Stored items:
+++

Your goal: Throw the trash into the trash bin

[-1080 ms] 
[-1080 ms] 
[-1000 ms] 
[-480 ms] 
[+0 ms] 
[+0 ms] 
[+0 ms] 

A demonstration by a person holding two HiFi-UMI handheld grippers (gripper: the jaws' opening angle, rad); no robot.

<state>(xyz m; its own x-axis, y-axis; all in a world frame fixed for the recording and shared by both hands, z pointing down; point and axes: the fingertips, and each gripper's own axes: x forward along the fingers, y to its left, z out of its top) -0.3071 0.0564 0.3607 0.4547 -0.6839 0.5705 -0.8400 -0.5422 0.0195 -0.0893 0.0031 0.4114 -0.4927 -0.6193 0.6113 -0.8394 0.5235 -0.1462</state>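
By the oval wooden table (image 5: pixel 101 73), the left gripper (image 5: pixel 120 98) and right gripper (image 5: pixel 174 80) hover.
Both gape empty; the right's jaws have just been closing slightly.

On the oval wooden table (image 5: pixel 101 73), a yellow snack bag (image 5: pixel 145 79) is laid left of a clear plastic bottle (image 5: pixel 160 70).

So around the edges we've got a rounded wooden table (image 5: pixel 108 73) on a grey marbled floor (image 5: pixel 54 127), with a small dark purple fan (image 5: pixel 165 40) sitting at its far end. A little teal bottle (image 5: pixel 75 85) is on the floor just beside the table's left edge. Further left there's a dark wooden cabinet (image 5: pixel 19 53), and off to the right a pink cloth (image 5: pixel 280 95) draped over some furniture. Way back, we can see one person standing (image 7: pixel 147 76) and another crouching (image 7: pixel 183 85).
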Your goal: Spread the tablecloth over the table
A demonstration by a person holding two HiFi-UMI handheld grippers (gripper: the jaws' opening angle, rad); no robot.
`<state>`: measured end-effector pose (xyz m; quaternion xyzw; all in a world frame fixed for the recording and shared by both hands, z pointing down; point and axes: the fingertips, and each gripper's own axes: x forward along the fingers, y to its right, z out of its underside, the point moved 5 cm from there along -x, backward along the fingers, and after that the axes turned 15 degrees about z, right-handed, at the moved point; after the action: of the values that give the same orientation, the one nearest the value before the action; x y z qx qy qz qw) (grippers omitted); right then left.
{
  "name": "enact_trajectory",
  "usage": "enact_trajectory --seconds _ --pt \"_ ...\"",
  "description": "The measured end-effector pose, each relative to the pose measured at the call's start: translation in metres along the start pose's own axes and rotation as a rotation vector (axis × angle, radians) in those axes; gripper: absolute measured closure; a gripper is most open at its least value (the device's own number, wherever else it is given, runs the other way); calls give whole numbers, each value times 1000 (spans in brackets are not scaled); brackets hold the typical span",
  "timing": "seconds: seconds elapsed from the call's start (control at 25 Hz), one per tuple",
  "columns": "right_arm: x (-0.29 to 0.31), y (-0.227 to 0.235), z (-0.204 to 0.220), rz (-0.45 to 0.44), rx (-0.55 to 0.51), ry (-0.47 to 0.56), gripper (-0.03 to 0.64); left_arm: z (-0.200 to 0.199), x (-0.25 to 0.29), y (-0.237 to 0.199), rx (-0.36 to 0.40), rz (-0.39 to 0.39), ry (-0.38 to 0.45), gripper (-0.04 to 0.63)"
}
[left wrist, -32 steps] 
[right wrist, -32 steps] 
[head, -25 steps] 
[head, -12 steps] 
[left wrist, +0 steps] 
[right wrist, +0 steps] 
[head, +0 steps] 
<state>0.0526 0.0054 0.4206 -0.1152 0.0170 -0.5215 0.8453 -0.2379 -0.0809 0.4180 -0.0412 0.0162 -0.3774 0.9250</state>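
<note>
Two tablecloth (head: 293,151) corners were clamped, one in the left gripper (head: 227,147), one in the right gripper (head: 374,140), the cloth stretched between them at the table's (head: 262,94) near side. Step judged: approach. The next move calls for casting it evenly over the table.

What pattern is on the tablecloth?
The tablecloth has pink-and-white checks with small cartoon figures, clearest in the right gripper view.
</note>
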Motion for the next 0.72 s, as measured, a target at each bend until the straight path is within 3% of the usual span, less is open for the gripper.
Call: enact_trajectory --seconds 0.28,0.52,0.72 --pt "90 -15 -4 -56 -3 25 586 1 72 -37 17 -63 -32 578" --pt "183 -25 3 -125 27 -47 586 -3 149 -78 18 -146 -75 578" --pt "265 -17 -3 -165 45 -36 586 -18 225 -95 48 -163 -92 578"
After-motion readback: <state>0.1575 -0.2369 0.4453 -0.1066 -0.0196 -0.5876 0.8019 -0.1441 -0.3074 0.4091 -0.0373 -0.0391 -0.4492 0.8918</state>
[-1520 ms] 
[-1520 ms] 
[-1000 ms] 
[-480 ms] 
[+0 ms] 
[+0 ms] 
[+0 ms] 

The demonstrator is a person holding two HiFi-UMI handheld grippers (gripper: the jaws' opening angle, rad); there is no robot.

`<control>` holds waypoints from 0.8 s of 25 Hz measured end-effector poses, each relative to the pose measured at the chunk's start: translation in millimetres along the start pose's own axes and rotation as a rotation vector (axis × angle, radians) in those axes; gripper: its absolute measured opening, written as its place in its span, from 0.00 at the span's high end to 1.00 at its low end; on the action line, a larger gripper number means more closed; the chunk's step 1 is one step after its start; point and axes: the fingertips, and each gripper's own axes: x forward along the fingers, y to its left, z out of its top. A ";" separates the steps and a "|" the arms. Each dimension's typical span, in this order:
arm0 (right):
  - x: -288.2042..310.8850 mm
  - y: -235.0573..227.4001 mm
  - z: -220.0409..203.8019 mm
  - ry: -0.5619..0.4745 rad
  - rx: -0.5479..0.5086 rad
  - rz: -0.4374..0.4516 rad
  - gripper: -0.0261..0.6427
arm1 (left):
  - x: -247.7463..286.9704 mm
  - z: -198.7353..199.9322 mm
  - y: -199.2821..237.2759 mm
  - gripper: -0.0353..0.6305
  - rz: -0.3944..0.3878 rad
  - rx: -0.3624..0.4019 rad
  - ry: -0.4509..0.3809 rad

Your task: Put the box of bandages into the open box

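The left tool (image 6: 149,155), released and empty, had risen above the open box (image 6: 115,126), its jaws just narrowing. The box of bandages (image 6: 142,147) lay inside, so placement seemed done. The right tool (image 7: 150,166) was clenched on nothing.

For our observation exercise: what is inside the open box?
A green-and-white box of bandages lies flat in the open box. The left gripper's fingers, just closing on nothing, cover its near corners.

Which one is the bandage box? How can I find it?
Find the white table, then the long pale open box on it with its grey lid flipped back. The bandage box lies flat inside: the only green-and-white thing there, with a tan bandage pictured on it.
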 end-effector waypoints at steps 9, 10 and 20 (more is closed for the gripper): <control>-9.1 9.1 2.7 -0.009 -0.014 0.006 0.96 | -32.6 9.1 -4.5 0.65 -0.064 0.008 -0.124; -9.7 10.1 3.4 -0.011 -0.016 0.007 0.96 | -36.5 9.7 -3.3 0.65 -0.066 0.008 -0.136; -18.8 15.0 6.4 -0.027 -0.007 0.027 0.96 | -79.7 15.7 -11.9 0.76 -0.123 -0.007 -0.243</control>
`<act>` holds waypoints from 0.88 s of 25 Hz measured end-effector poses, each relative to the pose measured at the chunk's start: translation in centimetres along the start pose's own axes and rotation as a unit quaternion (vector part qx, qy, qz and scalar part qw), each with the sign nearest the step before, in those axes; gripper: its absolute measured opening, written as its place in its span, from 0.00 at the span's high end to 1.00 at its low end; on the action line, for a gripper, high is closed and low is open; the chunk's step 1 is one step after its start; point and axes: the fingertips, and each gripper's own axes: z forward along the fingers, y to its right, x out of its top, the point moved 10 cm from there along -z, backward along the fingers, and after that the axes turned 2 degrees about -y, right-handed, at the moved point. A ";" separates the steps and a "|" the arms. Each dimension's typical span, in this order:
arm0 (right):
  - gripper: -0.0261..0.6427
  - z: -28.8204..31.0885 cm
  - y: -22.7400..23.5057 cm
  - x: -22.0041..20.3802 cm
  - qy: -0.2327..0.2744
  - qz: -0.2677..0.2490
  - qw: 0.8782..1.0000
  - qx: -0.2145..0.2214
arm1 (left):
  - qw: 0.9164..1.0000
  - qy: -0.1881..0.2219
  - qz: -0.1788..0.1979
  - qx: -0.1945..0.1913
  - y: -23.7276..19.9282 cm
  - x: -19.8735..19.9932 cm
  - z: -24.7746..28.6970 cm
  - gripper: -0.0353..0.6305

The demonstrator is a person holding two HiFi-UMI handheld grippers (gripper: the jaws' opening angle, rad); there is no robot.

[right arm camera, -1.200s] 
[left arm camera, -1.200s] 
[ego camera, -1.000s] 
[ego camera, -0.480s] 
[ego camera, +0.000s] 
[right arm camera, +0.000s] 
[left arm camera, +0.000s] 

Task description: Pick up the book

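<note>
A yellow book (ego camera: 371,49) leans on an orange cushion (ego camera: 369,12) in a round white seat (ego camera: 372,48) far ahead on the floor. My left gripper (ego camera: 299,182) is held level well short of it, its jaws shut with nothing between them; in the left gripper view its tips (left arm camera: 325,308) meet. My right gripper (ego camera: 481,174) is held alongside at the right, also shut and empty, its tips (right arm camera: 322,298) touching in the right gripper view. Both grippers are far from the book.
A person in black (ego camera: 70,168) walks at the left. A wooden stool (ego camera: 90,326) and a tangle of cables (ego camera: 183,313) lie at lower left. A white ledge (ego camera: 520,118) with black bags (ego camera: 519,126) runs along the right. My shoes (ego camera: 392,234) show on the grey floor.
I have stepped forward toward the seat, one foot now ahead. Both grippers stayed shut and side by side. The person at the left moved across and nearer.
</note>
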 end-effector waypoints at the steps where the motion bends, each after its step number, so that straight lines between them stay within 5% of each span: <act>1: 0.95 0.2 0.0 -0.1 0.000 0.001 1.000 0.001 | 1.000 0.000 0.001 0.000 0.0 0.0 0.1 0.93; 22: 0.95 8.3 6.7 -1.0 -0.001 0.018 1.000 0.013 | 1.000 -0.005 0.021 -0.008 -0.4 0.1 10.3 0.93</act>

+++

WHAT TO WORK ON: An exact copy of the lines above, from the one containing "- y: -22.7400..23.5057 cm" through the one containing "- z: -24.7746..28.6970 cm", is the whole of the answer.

YOUR SOLUTION:
  - y: -22.7400..23.5057 cm
  - x: -22.0041..20.3802 cm
  - qy: -0.2327..0.2744
  - qz: -0.2677..0.2490
  - qw: 0.8782..1.0000
  - qx: -0.2145..0.2214
arm1 (left):
  - qw: 0.9164..1.0000
  - qy: -0.1881..0.2219
  - qz: -0.1788..0.1979
  - qx: -0.1945..0.1913
  - y: -23.7276..19.9282 cm
  - x: -19.8735..19.9932 cm
  - z: -24.7746..28.6970 cm

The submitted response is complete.